Кантор застыл на пороге, в расстегнутой куртке, с плащом и шапкой в руках. И Саэта поняла, что ее последняя надежда была глупой и беспочвенной. У него не было этих нескольких секунд. Он снова стоял столбом и смотрел в глаза ведьмы, и его взгляд стремительно терял всякую осмысленность.
— Иди со мной, — сказала Арана. И Кантор выронил плащ и шапку и сделал шаг вперед.
— Патриция, — сказал он и сделал еще шаг. — Иди ко мне. Люби меня.
Ведьма тоже шагнула вперед и рванула застежки платья. Саэта вцепилась зубами в кляп и все-таки заплакала.
Кантор падал в Лабиринт. Он падал туда не в первый раз и точно знал это ощущение невыносимого головокружения, означавшее переход в иную реальность, промежуточную между жизнью и смертью. Здесь все было не так, как в жизни, и, вероятно, не так как в смерти, но этого точно не знал никто. Это был действительно лабиринт, и его конфигурация была каждый раз другой. Из него было два выхода — ступени наверх и тоннель вниз. По ступеням Кантор уже взбирался. Тоннель видел издали. Некоторые места Лабиринта он даже знал и узнавал их в любом виде. Но всякий раз, как он сюда попадал, найти выход было крайне сложно. Как и должно быть в любом лабиринте.
Он оказался в незнакомом месте. Этот сад с обилием благоухающих цветов он еще никогда здесь не встречал. Хотя, возможно, это место он уже видел, просто оно выглядело по-другому. Возможно, в прошлый раз эти пышные жасминовые кусты были разноцветными кубиками в человеческий рост, а мраморные статуи — мертвыми воинами, и эта шелковая трава — синей прозрачной водой...

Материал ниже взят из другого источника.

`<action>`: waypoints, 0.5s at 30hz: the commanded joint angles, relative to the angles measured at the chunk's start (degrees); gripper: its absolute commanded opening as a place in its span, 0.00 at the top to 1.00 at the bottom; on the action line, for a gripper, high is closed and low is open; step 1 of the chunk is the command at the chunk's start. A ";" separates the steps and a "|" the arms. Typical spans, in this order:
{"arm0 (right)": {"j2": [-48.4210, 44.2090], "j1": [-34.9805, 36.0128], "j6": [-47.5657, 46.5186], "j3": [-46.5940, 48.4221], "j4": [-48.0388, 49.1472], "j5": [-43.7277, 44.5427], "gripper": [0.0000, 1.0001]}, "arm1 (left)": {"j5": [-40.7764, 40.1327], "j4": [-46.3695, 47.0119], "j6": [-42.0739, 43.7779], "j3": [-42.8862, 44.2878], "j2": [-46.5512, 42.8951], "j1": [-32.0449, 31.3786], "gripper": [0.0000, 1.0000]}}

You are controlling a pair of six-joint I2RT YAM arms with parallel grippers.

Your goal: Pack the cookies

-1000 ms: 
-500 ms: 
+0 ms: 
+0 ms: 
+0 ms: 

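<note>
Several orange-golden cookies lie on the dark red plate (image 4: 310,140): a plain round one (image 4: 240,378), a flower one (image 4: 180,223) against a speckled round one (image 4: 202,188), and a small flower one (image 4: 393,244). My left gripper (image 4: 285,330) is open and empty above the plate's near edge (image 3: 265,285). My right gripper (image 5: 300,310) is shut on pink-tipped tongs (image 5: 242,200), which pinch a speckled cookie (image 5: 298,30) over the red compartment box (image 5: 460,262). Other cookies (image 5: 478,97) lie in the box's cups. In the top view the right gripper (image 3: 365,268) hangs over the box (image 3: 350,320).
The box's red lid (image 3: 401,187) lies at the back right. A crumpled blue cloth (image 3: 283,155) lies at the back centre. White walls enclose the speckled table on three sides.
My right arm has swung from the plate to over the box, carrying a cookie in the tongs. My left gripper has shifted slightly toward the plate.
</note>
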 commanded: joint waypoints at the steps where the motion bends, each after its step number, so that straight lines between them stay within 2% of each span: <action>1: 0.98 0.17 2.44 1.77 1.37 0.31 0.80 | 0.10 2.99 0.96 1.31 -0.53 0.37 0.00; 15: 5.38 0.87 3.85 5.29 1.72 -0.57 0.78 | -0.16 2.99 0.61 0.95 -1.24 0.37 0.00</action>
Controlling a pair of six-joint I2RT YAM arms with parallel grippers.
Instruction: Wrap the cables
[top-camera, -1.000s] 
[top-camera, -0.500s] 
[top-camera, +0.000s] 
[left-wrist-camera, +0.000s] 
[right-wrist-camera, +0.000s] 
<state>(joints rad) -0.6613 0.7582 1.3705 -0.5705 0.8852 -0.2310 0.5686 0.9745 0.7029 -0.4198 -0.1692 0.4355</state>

— Иди со мной, — раздалось у него за спиной. Он обернулся. На белой ажурной скамейке сидела Патриция и с улыбкой протягивала к нему руки. Она была в одном корсете, нежно-кремовом, как рояль в отеле Лютеции, и изящных туфельках на босу ногу. Ее глаза звали, губы манили, открытое тело вызывало неудержимое желание. Она всегда была такая, подумал Кантор. У нее всегда была эта Сила. По ней все сходили с ума, правда, поначалу в переносном смысле. Не из-за ее красоты, а из-за того, что она вызывала желание. У любого мужчины. Даже сейчас, когда я знаю о ней все, ненавижу ее, понимаю, чего мне будет стоить малейшая слабость, все равно — не могу удержаться. Или все-таки могу? А надо ли? Как сказала Азиль? "Если вы вместе упадете в Лабиринт, там ты будешь сильнее." А как я должен воспользоваться этим? Убить ее? Или наоборот? Это же Лабиринт, здесь все иначе... Если бы она просто нападала, было бы понятно, а так... что я должен делать?
Она поднялась и подошла к нему, обняла и прижалась к нему всем телом. Он содрогнулся, чувствуя, что одежда на нем куда-то исчезла, что в глазах у него темнеет, и что бороться с древнейшим инстинктом не остается сил. Он сжал ее в объятиях и впился в ее губы, рывком сдирая с нее кремовый корсет...
Саэта видела, как они медленно шли навстречу друг другу, шаг за шагом, по пути срывая с себя одежду и не отрывая друг от друга неподвижного взгляда. Они шли долго и медленно, словно преодолевая какое-то невидимое препятствие. Они сошлись у стола и слились в долгом поцелуе, жадно лаская друг друга, как изголодавшиеся любовники после долгой разлуки, а Саэта смотрела на них с отвращением, оцепенев настолько, что даже позабыла закрыть глаза.